Exact reproduction of the data is required, with images excluded.
Start of Dataset extract
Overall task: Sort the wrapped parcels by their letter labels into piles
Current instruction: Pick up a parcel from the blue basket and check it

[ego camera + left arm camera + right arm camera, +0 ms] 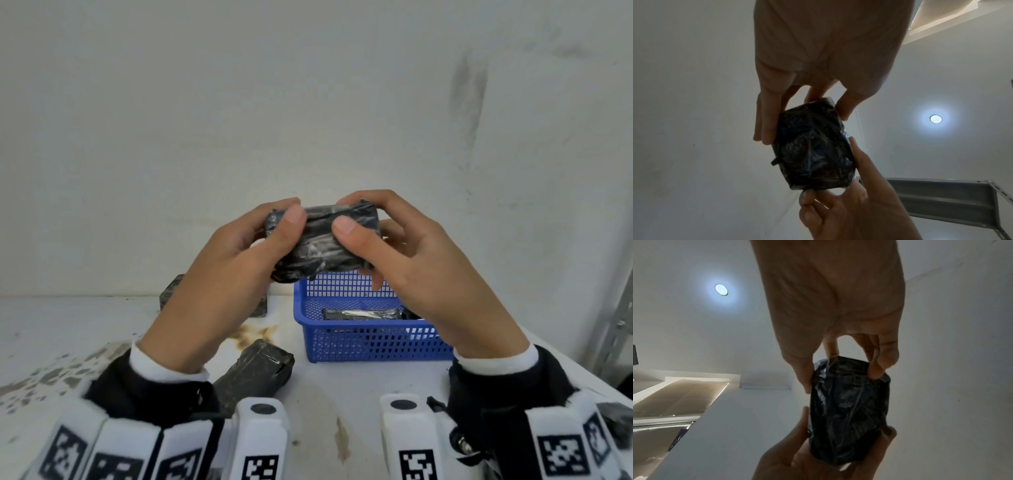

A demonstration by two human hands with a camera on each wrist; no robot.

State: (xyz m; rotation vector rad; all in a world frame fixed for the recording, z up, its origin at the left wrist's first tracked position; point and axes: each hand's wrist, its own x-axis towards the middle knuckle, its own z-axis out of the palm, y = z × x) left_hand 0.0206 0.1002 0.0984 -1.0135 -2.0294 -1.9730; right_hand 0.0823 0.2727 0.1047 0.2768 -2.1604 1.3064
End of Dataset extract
**Answer**
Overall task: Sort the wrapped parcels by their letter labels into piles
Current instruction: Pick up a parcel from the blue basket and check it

[ego camera + left arm camera + right arm camera, +0 ms] 

A demonstration by two human hands with a camera on each wrist; no robot.

State: (xyz m; rotation vector rad; all in a world frame fixed for the recording, z up, its origin at the left wrist's first tracked position; point and axes: each hand's wrist, its own x-axis towards the middle knuckle, its own z-axis out of the palm, y = z × x) left_hand 0.0206 0.1002 0.0984 -1.0135 -2.0294 -1.9730; right_hand 0.0823 0.2727 0.1047 0.2768 -2.1604 1.3064

This completes the response to the exercise.